When it was all over, after you’d been taken from the house, after I arrived home grief-stricken, exhausted but unable to close my eyes, I set your glasses on my dresser, weeping as I did so. When I awoke the next morning after the saddest sleep of my life, I saw them there. A heartbreaking reminder of the person who would no longer peer through them ever again.
I went to Mom’s house the next day. Your absence became a permission slip which I used to touch the things you touched, lifting up objects on your desk, peering in boxes, flicking through files. How odd it was, knowing I’d never dare become so well-acquainted with your belongings had you still been alive. But you were no longer there to mind and something about you being gone made me want to touch everything, know everything.
Since the moment you left this world, I’ve become a scavenger of memories and mementos. I want to know more, I want to know you as someone other than my Papa.
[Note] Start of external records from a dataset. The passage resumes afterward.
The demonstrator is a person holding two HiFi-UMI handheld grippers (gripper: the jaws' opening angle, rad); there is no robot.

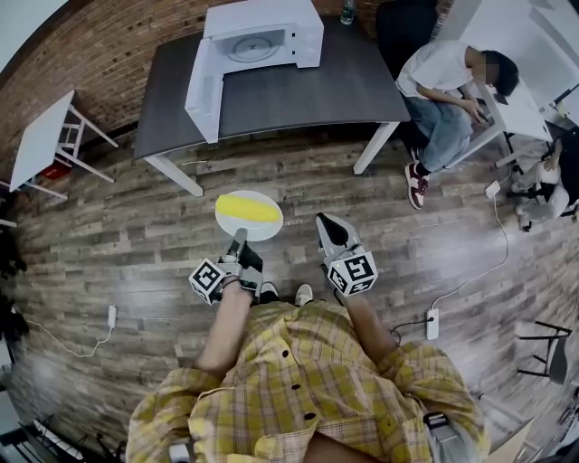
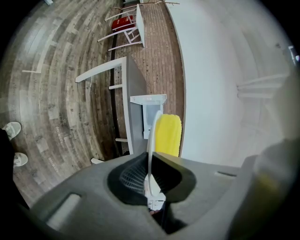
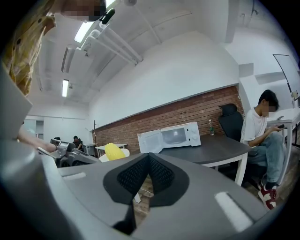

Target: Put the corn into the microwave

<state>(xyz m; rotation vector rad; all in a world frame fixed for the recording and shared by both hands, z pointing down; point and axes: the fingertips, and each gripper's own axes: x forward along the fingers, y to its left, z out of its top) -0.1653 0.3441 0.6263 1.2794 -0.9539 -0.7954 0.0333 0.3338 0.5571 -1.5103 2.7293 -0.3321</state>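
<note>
A yellow corn cob (image 1: pixel 247 210) lies on a white plate (image 1: pixel 257 226) held above the wooden floor. My left gripper (image 1: pixel 238 237) is shut on the plate's near rim. In the left gripper view the plate (image 2: pixel 151 140) stands edge-on between the jaws, with the corn (image 2: pixel 168 135) beyond it. My right gripper (image 1: pixel 324 222) is beside the plate, shut and holding nothing (image 3: pixel 149 164). The white microwave (image 1: pixel 262 36) stands on the dark table (image 1: pixel 298 90) ahead, with its door (image 1: pixel 204 86) swung open to the left. The right gripper view shows the microwave (image 3: pixel 176 136) and the corn (image 3: pixel 114 151).
A person (image 1: pixel 448 86) sits at the right by a white desk, feet near the table's right leg. A bottle (image 1: pixel 347 11) stands behind the microwave. A small white table (image 1: pixel 41 136) is at the left. Power strips (image 1: pixel 431 323) and cables lie on the floor.
</note>
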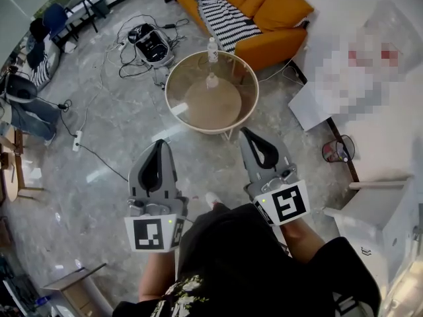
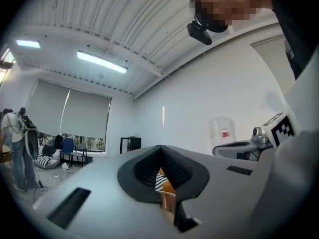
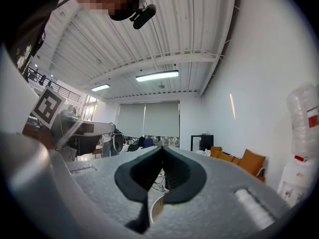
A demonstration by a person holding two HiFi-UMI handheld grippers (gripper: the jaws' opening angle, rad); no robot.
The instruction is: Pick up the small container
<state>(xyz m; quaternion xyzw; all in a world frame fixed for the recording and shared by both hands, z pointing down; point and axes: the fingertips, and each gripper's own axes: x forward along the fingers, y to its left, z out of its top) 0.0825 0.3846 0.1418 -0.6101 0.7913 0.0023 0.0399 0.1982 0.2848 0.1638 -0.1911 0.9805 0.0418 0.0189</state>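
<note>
Jaws of the left grey gripper [image 1: 160, 145] are pressed together with nothing between them; the right grey gripper [image 1: 246, 133] is closed and empty in the same way. At the left, a white power strip [image 1: 77, 139] lies on the grey marble floor [image 1: 119, 111]. Bare floor separates both grippers from the round glass-topped table [image 1: 167, 94]. The small clear container [image 1: 211, 80] stands a little beyond the table's middle, near a clear plastic bottle [image 1: 213, 48] at the far rim. An orange sofa [image 1: 277, 12] is behind, at the right.
</note>
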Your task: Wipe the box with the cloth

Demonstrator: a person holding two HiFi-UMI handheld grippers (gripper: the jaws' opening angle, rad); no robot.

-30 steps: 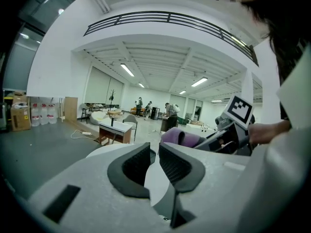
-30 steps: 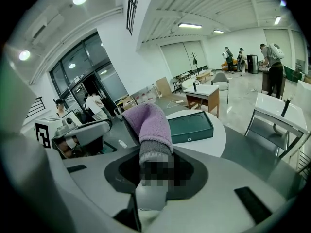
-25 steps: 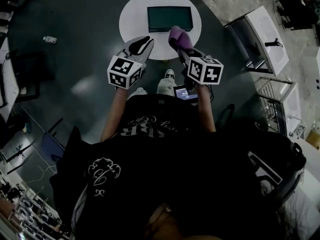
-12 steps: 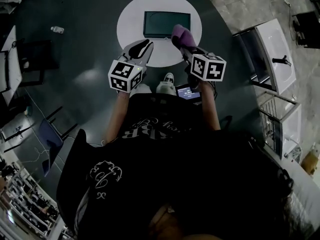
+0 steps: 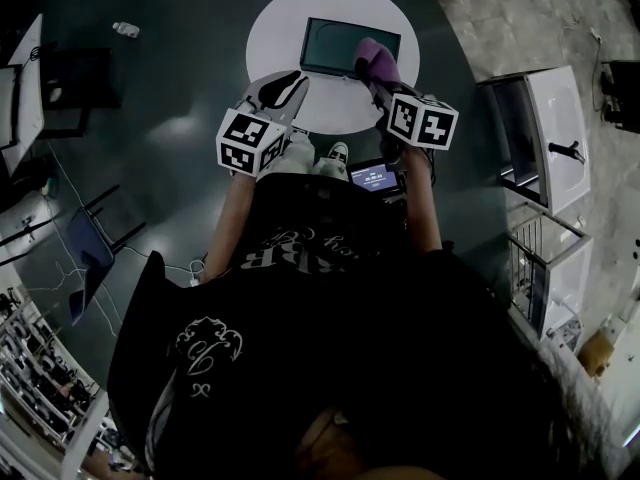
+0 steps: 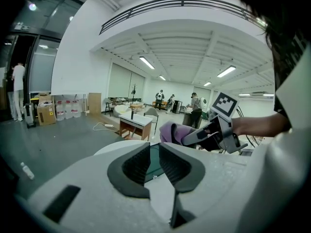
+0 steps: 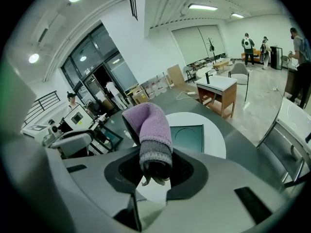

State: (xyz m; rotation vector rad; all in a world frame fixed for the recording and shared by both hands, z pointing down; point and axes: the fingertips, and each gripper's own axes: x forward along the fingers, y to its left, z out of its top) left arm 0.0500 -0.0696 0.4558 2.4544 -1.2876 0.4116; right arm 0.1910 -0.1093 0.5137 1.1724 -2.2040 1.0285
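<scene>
A dark green flat box (image 5: 335,43) lies on a round white table (image 5: 275,38). My right gripper (image 5: 383,80) is shut on a rolled purple cloth (image 5: 376,60), which hangs over the box's near right corner; I cannot tell whether it touches. In the right gripper view the cloth (image 7: 148,125) sticks up from the gripper (image 7: 155,168), with the box (image 7: 187,137) beyond. My left gripper (image 5: 287,85) hovers over the table's front left, its jaws nearly together and holding nothing. In the left gripper view the box (image 6: 154,160) shows past the gripper (image 6: 153,147), with the cloth (image 6: 170,131) at the right.
A lit screen (image 5: 377,177) and the person's shoes (image 5: 338,153) are on the dark floor just before the table. White desks (image 5: 548,133) stand at the right, a chair (image 5: 85,258) at the left, a bottle (image 5: 127,30) far left. People stand far back (image 7: 249,43).
My right gripper has carried the cloth forward from the table's front edge to over the box's right corner. The left gripper has stayed where it was.
</scene>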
When people post photos of you on Facebook, I save them to my computer. Anything to do with you interests me, fascinates me. I feel like a vulture of sorts, gobbling up crumbs to piece together more of you, keep you real and alive even though you’re gone. I am a collector now—-a collector of history, of memory, of knickknacks, of stories. And I’ll keep looking, keep gathering, until the pain of losing you is nonexistent. Until I have you back.